Il est clair que, en 2010, date d’expiration des dispositifs spécifiques et de la disparition programmée des tarifs réglementés, les questions resteront posées.
Les sénateurs du groupe communiste républicain et citoyen appellent donc de leurs vœux la mise en œuvre d’une autre politique énergétique, notamment sur le plan européen.
La première urgence réside dans l’exigence du maintien des tarifs réglementés ainsi que des contrats d’approvisionnement dits de long terme.
Il est temps de fonder la politique énergétique européenne sur des coopérations entre services publics nationaux et non sur la concurrence libre et non faussée.
Nous attendons donc un engagement fort du Gouvernement et du Président de la République – puisque la France assure la présidence de l’Union – en vue de garantir la pérennité des tarifs réglementés pour ceux qui souhaitent en bénéficier non seulement jusqu’en 2010, mais également après cette date.
Mme la présidente. Je suis saisie de deux amendements faisant l’objet d’une discussion commune.
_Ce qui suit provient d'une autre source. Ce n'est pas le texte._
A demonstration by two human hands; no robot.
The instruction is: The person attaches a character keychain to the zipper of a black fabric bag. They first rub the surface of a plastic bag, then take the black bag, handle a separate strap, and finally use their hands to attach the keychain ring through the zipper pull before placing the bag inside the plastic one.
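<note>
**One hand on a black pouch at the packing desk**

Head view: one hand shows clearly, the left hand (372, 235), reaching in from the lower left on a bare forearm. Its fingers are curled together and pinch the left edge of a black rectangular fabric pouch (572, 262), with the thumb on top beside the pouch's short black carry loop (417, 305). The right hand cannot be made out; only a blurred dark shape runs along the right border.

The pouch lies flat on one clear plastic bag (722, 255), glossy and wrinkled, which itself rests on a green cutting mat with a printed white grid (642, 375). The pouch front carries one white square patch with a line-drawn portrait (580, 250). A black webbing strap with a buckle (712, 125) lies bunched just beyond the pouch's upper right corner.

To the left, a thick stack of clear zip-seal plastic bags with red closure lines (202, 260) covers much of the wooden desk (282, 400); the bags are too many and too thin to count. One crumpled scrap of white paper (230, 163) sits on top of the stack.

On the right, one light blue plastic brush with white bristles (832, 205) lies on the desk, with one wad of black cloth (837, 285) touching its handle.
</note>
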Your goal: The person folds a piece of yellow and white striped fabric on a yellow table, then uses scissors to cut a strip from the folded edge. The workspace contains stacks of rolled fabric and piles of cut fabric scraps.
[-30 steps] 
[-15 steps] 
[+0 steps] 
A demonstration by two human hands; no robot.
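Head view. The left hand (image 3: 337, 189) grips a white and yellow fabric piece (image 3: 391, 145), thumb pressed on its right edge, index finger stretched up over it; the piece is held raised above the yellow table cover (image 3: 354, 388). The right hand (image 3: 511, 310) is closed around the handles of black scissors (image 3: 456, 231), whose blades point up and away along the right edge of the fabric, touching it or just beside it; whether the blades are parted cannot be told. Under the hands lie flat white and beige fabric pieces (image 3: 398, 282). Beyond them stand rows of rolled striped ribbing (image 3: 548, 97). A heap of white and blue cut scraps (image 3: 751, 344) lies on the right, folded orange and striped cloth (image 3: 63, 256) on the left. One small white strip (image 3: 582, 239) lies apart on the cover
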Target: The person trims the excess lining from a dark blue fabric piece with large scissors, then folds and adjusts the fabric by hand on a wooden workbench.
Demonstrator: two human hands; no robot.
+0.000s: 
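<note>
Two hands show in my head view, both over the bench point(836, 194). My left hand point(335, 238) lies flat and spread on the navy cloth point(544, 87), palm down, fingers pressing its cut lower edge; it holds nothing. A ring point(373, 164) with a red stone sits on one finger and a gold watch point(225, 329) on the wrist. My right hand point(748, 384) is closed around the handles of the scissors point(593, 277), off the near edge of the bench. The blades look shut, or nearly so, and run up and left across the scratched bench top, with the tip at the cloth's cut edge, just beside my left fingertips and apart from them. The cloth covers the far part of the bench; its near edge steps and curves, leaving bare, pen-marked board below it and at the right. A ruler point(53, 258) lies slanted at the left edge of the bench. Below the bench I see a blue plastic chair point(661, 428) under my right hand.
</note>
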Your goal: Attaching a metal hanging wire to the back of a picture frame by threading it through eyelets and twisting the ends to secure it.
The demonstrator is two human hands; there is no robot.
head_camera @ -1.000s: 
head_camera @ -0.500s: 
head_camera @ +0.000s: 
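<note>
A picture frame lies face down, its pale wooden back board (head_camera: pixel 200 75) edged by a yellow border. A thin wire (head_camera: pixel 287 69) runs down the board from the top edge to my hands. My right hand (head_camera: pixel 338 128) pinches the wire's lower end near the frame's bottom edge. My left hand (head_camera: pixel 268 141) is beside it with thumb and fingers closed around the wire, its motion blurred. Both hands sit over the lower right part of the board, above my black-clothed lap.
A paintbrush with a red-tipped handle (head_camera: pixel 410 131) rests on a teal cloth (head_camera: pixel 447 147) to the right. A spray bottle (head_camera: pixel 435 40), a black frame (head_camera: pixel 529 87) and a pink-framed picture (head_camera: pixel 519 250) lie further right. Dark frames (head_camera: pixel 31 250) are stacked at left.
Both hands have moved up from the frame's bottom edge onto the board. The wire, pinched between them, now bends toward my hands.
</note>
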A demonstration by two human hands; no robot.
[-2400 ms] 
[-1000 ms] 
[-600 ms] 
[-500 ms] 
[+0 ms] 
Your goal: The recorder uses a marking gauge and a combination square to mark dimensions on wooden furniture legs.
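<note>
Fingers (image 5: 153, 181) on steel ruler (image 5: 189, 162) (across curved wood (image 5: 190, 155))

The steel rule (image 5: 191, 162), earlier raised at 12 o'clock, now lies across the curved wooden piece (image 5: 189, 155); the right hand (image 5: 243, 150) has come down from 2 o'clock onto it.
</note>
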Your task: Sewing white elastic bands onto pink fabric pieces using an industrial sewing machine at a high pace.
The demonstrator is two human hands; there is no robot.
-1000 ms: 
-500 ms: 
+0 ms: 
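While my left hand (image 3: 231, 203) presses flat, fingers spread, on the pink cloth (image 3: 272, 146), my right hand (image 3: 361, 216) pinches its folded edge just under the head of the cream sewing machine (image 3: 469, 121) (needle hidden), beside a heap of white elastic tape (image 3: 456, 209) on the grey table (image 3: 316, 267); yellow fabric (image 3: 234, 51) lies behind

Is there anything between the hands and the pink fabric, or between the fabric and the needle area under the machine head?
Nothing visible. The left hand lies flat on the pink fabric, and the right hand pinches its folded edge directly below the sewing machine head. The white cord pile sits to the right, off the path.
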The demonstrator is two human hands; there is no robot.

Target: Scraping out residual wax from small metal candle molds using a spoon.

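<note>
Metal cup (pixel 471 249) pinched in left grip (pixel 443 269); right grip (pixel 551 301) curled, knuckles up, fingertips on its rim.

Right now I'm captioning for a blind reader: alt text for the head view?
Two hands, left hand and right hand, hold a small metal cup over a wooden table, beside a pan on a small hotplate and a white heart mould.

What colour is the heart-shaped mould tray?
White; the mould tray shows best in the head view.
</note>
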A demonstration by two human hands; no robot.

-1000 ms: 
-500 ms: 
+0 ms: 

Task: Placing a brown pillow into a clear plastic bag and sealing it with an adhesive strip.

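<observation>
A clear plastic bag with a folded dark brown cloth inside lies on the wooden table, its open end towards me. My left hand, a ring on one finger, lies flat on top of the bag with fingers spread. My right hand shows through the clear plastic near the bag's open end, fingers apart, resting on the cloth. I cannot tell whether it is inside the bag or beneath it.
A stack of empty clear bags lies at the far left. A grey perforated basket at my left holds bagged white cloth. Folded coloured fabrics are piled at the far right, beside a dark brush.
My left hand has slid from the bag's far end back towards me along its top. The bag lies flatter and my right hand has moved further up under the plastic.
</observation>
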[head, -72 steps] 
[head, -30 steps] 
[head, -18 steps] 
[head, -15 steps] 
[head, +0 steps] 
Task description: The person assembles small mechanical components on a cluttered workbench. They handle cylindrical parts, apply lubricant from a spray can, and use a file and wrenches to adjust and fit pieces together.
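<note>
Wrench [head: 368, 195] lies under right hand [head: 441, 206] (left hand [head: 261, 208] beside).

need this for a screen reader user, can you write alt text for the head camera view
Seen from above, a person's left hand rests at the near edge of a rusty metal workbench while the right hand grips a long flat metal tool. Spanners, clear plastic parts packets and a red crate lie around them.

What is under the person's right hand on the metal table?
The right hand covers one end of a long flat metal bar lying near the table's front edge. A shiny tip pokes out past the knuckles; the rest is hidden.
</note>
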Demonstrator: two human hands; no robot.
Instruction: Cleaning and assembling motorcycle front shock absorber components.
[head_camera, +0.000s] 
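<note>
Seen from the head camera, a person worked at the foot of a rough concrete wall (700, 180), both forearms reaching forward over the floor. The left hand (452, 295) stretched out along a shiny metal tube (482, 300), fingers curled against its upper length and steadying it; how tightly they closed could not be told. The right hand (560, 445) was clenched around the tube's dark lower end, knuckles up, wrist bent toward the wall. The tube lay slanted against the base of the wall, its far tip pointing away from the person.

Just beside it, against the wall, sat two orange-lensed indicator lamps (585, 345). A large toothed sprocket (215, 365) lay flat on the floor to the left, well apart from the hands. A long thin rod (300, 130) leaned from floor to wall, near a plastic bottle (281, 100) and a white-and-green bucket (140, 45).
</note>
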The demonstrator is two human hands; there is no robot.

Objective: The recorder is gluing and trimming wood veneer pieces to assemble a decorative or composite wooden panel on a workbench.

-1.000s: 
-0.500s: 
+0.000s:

L'amendement n° 172, présenté par Mme Lamure, au nom de la commission, est ainsi libellé :
Rédiger comme suit le 3° du I de cet article :
3° La dernière phrase du second alinéa est remplacée par deux phrases ainsi rédigées :
« Le consommateur final d'électricité qui, pour la consommation d'un site, renonce au bénéfice de ce tarif ne peut plus demander à en bénéficier à nouveau pour la consommation dudit site. Dans tous les cas, un site ne peut plus être alimenté au tarif réglementé transitoire d'ajustement du marché à compter du 1er juillet 2010. »
La parole est à Mme Élisabeth Lamure, rapporteur.
Mme Élisabeth Lamure, rapporteur. Lors de l’examen du projet de loi relatif au secteur de l’énergie, en 2006, le législateur, conscient des préoccupations des entreprises fortement consommatrices d’électricité confrontées à l’envolée des prix de marché, a créé un tarif de retour, le TaRTAM. Ce tarif était offert pour deux ans aux entreprises ayant renoncé au bénéfice du tarif réglementé d’EDF et qui n’avaient plus le droit d’y revenir.
L’échéance approchant, le législateur aurait dû être saisi, à l’automne prochain, d’un rapport du Gouvernement faisant le bilan de ce dispositif et envisageant éventuellement sa prorogation.
Il est apparu aux députés que les raisons qui avaient justifié la création de ce tarif en 2006 subsistaient en 2008. Le Sénat avait au demeurant été plutôt visionnaire en la matière puisqu’il avait été très proche d’adopter, en janvier dernier, un amendement de notre collègue Philippe Marini tendant à proroger le TaRTAM.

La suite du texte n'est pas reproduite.